**What you will do:** Give all of the data again exactly as written, omitting every image.

**Source data:**

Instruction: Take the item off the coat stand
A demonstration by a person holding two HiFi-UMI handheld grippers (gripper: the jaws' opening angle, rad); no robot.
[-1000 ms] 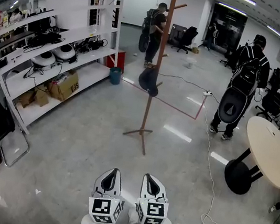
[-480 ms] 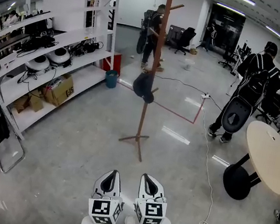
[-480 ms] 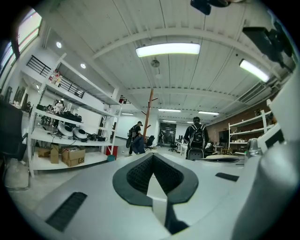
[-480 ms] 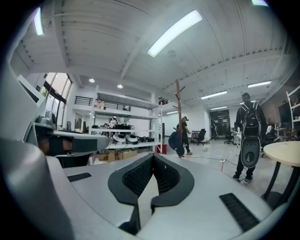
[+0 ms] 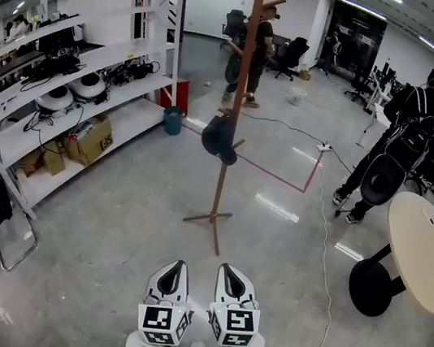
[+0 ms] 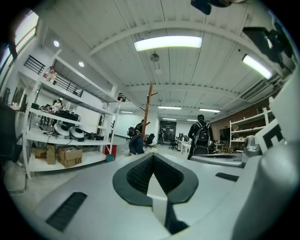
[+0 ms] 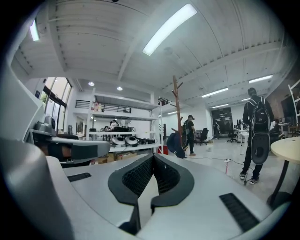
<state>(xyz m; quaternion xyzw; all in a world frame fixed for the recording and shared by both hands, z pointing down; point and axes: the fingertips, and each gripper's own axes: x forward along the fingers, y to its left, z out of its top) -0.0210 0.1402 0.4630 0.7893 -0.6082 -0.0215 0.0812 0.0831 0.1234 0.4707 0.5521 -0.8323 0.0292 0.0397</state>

**Written reply:**
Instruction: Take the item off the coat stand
A demonstration by a person holding two HiFi-UMI handheld grippers (gripper: the jaws' opening angle, rad); no robot.
[-1000 ms] 
[-480 ms] 
[-480 ms] 
[-480 ms] 
[+0 ms] 
[+0 ms] 
[+0 ms] 
<state>(xyz m; quaternion xyzw; all in a world frame fixed for the recording and shared by both hands, z pointing down; point and axes: the fingertips, and each gripper's own axes: x forward along the fingers, y to its left, z out of its top) -0.0210 0.1402 0.4630 0.7893 -0.6082 -0.0215 0.0812 0.0831 0.1234 0.4707 0.5521 -0.8323 0.0292 0.0397</state>

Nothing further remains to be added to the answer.